The injury would have sidelined Gullett the rest of the World Series, though he wasn’t needed anyway as the Reds swept the Yankees in four games to win their second straight title. Gullett became a free agent after the season, and while the ankle injury (as well as shoulder and neck problems he battled earlier in the season) was a cause for concern, it didn’t hurt his market.
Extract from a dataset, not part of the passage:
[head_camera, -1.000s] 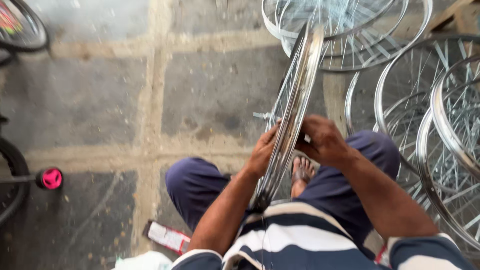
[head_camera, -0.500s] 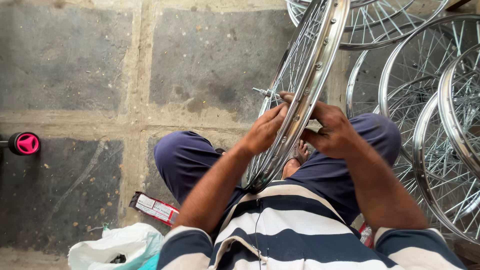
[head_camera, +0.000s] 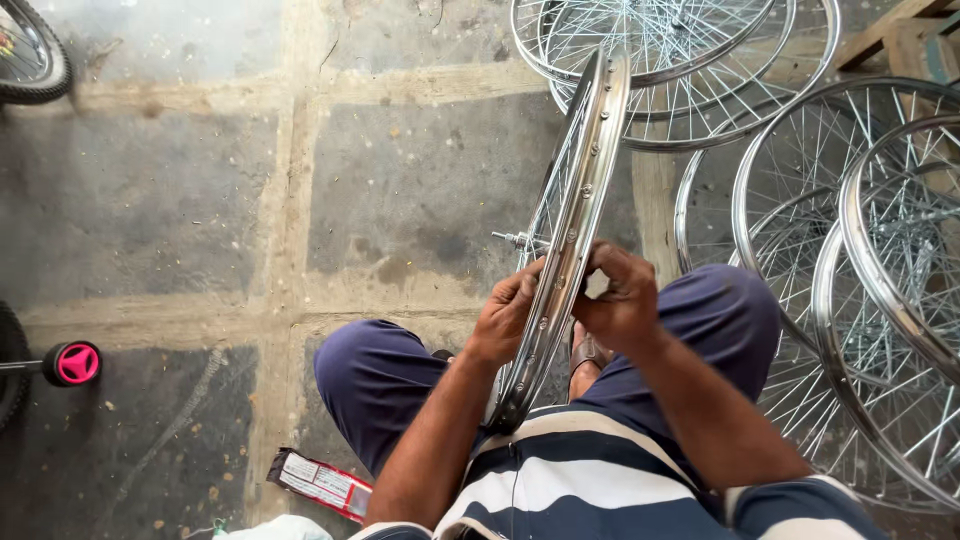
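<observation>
A shiny spoked bicycle wheel rim (head_camera: 590, 150) stands upright on edge between my knees, its axle (head_camera: 508, 239) sticking out to the left. My left hand (head_camera: 508, 312) grips the rim from the left side, fingers curled over its edge. My right hand (head_camera: 620, 298) holds the same rim from the right, thumb and fingers pinched at its edge; what they pinch is hidden. I sit in blue trousers and a striped shirt.
Several more chrome spoked wheels (head_camera: 860, 250) lie stacked on the stone floor to the right and at the top (head_camera: 680, 40). A black tyre (head_camera: 30, 55) is at top left, a pink-ended peg (head_camera: 77, 362) at left, a red-and-white packet (head_camera: 318, 483) by my left knee.
The view has shifted about between frames. Both hands stay on the rim, and the wheel remains upright between my knees. The white bag at the bottom edge has mostly left view.
</observation>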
“I was extremely gratified by the tremendous interest shown in Don,” Gullett’s agent, Jerry Kapstein, told Murray Chass in Oct. 1976. “Only one club expressed some concern, but that club also said they would just have to see the doctor's report. All the other clubs told me they knew the fact that he was on crutches had nothing to do with his pitching.”
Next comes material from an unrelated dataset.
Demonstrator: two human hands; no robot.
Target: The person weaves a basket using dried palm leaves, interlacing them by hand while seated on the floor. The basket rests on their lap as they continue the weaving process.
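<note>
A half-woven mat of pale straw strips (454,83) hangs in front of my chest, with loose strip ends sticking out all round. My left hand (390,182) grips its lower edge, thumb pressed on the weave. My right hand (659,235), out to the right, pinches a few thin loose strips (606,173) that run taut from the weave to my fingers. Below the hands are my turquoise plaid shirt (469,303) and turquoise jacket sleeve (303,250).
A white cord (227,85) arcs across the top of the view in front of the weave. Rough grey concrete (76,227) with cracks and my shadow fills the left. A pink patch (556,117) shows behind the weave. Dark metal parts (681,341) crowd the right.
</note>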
If you can’t beat ‘em, sign ‘em, so the Yankees signed Gullett to a six-year deal worth $2M on Nov. 18th, 1976, a month after he beat them in the World Series. The Yankees needed a quality lefty in the rotation (Ron Guidry went up and down as a reliever from 1975-76 and didn’t break through until 1977) and Gullett was an obvious fit.

“We're not finished. We're still working,” George Steinbrenner told Chass after signing Gullett. “We did not have a doctor examine him and we didn't ask to see a doctor's report. Jerry Kapstein operates above board. He assured me his ankle is all right and we took his word.”

Steinbrenner wasn’t kidding when he said the Yankees weren't finished. In the weeks after the Gullett signing the Yankees signed Reggie Jackson, traded for reigning MLB walks leader Jim Wynn, and traded for Paul Blair. Then, right before Opening Day, they made one last move and traded for Bucky Dent, who was in a contract dispute with the White Sox.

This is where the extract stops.